**Prompt**
Where does the string "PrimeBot" occur in the records? Copy each line that holds it.

——————————

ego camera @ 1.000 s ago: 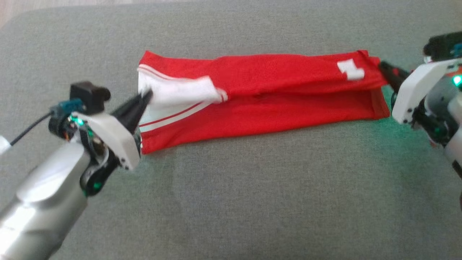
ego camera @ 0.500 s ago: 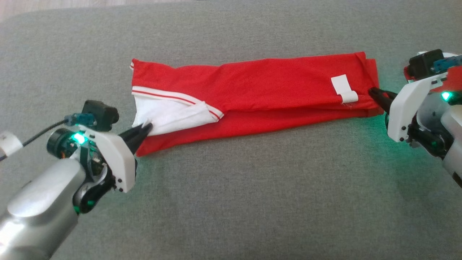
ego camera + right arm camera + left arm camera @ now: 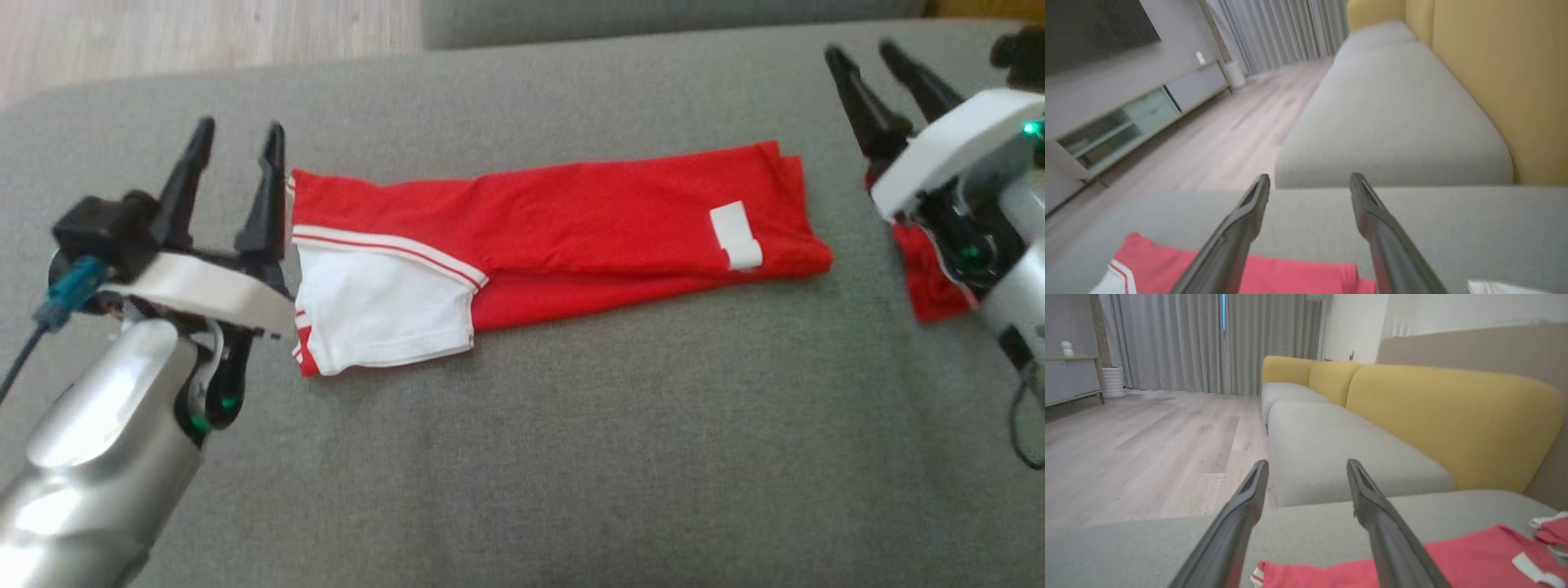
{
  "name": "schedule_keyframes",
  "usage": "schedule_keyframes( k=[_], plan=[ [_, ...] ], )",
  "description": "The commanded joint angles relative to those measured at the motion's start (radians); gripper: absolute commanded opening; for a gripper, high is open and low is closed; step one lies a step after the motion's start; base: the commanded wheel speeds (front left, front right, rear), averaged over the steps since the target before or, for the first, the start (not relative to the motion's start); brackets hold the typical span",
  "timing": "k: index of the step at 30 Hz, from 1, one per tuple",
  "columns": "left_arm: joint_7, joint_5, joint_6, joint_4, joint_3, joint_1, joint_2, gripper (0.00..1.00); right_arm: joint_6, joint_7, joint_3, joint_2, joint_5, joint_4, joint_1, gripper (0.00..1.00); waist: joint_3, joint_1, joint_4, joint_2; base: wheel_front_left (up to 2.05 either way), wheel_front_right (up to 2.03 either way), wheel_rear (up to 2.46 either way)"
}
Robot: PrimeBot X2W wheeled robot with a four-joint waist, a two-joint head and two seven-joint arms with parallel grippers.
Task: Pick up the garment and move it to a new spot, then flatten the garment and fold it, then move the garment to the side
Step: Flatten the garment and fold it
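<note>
The garment (image 3: 571, 220) is a red shirt with a white sleeve and a white tag, lying folded in a long strip on the grey cushion (image 3: 522, 457). My left gripper (image 3: 240, 126) stands open just off the garment's left end, fingers raised and holding nothing. My right gripper (image 3: 859, 49) is open too, above and to the right of the garment's right end, apart from it. In the left wrist view the open gripper (image 3: 1307, 463) stands over the garment (image 3: 1453, 555). In the right wrist view the open gripper (image 3: 1310, 177) has the garment (image 3: 1298, 277) low between its fingers.
A second piece of red cloth (image 3: 927, 282) lies under my right wrist at the cushion's right side. Wooden floor (image 3: 204, 33) runs beyond the cushion's far left edge. Another grey sofa seat (image 3: 1331, 449) with a yellow backrest (image 3: 1453, 416) lies ahead. A low cabinet (image 3: 1126, 118) stands across the floor.
Both grippers have let go of the garment's ends, opened and lifted away. The garment now lies flat in a strip. The head view has also shifted.
</note>
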Motion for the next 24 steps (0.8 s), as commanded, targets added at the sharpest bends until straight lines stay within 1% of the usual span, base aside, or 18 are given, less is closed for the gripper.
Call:
schedule_keyframes(
  k=[1, 3, 5, 8, 10, 14, 16, 17, 18, 21, 23, 24],
  plan=[
    [-0.013, 0.008, 0.009, -0.028, 0.066, -0.023, 0.024, 1.0, 0.003, -0.035, -0.015, 0.002, -0.006, -0.02, -0.01, 1.0, -0.023, 0.0, -0.008, -0.0001, 0.0, 0.0, 0.0],
    [-0.02, 0.027, 0.024, -0.051, 0.126, 0.007, 0.0, 1.0, 0.003, -0.107, -0.032, 0.028, -0.026, -0.019, -0.007, 1.0, -0.043, 0.0, -0.012, -0.0001, 0.0, 0.0, 0.0],
    [-0.021, 0.067, 0.03, -0.095, 0.205, 0.053, -0.033, 1.0, 0.003, -0.161, -0.054, 0.057, -0.049, -0.013, 0.002, 1.0, -0.058, 0.0, -0.016, -0.0001, 0.0, 0.0, 0.0],
    [-0.021, 0.133, 0.02, -0.137, 0.298, 0.153, -0.088, 1.0, 0.003, -0.201, -0.109, 0.098, -0.112, 0.008, 0.026, 1.0, -0.078, 0.0, -0.021, -0.0001, 0.0, 0.0, 0.0],
    [-0.021, 0.172, 0.005, -0.151, 0.351, 0.219, -0.128, 1.0, 0.003, -0.208, -0.171, 0.129, -0.163, 0.008, 0.058, 1.0, -0.086, 0.0, -0.024, -0.0001, 0.0, 0.0, 0.0],
    [-0.022, 0.267, -0.034, -0.164, 0.423, 0.326, -0.203, 1.0, 0.003, -0.209, -0.356, 0.197, -0.324, -0.042, 0.183, 1.0, -0.093, 0.0, -0.029, -0.0001, 0.0, 0.0, 0.0],
    [-0.022, 0.299, -0.061, -0.161, 0.459, 0.376, -0.241, 1.0, 0.003, -0.209, -0.455, 0.241, -0.426, -0.068, 0.265, 1.0, -0.098, 0.0, -0.033, -0.0001, 0.0, 0.0, 0.0],
    [-0.022, 0.313, -0.074, -0.159, 0.48, 0.399, -0.259, 1.0, 0.003, -0.209, -0.499, 0.257, -0.499, -0.084, 0.305, 1.0, -0.1, 0.0, -0.035, -0.0001, 0.0, 0.0, 0.0],
    [-0.022, 0.332, -0.085, -0.158, 0.501, 0.422, -0.274, 1.0, 0.003, -0.209, -0.544, 0.281, -0.569, -0.101, 0.348, 1.0, -0.102, 0.0, -0.037, -0.0001, 0.0, 0.0, 0.0],
    [-0.022, 0.398, -0.113, -0.155, 0.552, 0.481, -0.32, 1.0, 0.003, -0.209, -0.678, 0.379, -0.727, -0.165, 0.479, 1.0, -0.106, 0.0, -0.039, -0.0001, 0.0, 0.0, 0.0],
    [-0.022, 0.434, -0.14, -0.154, 0.583, 0.513, -0.355, 1.0, 0.003, -0.209, -0.751, 0.433, -0.798, -0.207, 0.556, 1.0, -0.107, 0.0, -0.041, -0.0001, 0.0, 0.0, 0.0],
    [-0.022, 0.454, -0.15, -0.155, 0.599, 0.526, -0.371, 1.0, 0.003, -0.209, -0.776, 0.449, -0.827, -0.226, 0.587, 1.0, -0.107, 0.0, -0.041, -0.0001, 0.0, 0.0, 0.0]
  ],
)
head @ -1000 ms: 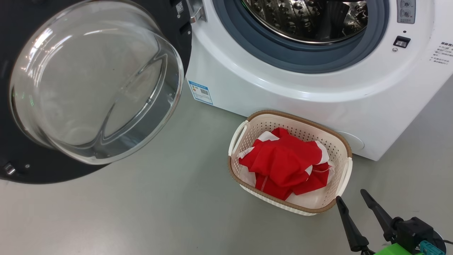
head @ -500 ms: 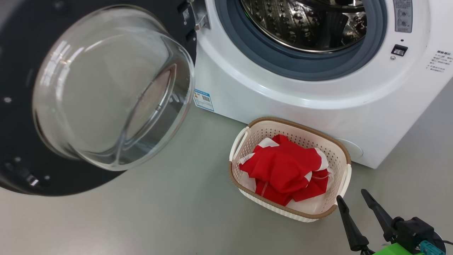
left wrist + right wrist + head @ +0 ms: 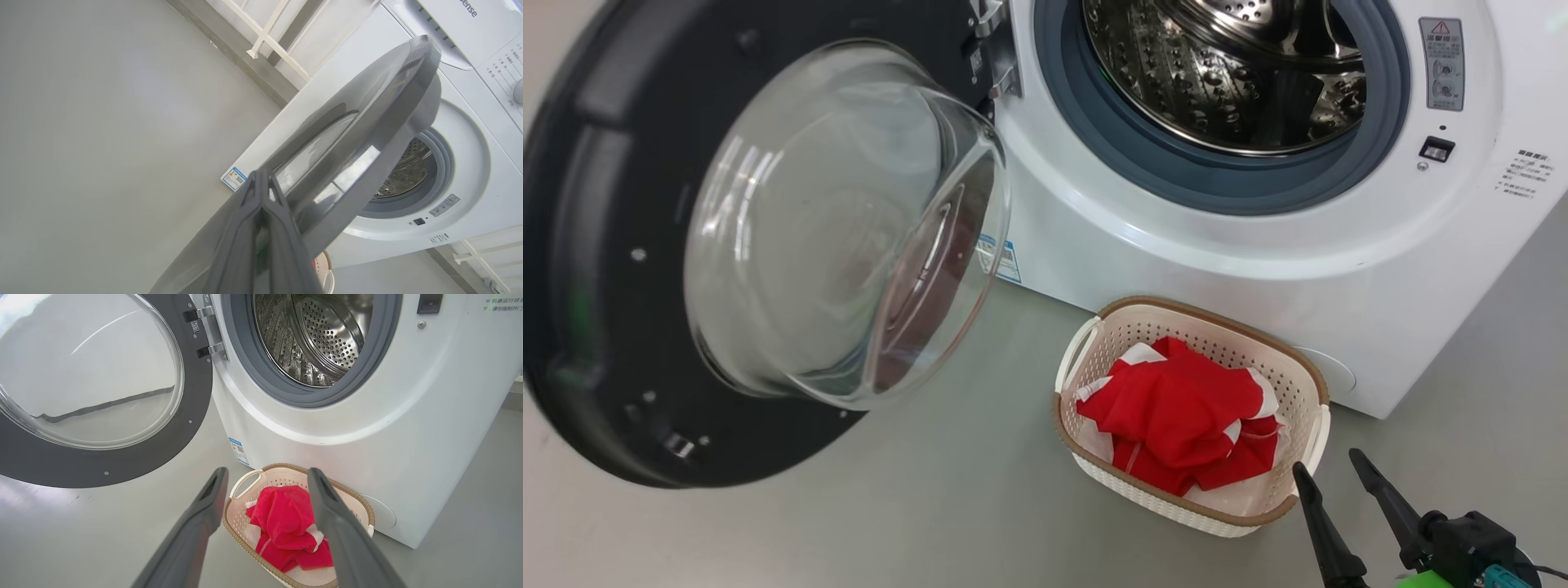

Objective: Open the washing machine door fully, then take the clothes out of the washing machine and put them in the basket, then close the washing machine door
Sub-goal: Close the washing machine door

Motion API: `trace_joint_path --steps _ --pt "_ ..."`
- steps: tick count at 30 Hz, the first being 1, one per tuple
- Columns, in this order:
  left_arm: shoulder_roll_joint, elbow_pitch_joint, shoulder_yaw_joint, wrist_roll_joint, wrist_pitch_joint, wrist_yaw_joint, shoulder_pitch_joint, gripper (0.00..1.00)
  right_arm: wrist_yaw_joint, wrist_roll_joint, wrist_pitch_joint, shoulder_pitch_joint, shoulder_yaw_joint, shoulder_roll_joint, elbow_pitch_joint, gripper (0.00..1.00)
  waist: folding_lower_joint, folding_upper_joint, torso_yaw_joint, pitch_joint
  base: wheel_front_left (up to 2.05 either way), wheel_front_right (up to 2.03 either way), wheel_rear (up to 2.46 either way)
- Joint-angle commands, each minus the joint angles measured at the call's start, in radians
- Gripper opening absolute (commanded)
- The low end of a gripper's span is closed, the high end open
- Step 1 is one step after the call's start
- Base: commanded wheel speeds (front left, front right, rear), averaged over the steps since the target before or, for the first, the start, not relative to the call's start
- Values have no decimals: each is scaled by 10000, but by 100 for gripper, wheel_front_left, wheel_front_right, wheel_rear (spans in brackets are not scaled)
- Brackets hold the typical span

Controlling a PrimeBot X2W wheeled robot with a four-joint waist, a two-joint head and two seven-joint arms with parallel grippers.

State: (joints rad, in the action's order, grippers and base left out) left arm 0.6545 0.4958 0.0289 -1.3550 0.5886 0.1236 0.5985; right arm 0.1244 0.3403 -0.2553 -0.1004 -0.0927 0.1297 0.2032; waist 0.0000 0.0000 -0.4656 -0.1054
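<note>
The washing machine door stands partly open, its glass bowl facing the white washing machine. The steel drum shows no fabric. In the left wrist view my left gripper is shut with nothing in it, its tips at the door's outer face. The red clothes lie in the cream basket in front of the machine. My right gripper is open and holds nothing, just right of the basket. In the right wrist view the right gripper frames the clothes and basket.
Grey floor spreads to the left and in front of the machine. A white railing runs along the wall behind the machine. A small blue label sits on the machine's lower front corner, behind the door's glass.
The head camera has shifted, so the picture slid down and right. The door has swung round towards the machine's opening. The right gripper and the basket have stayed put.
</note>
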Motion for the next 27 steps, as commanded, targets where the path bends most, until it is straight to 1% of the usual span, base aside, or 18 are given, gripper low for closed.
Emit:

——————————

**Response below**
Robot: PrimeBot X2W wheeled robot with a four-joint waist, a two-joint head and two seven-joint arms with parallel grippers.
Controlling a PrimeBot X2W wheeled robot with a four-joint waist, a two-joint head and two seven-joint arms with parallel grippers.

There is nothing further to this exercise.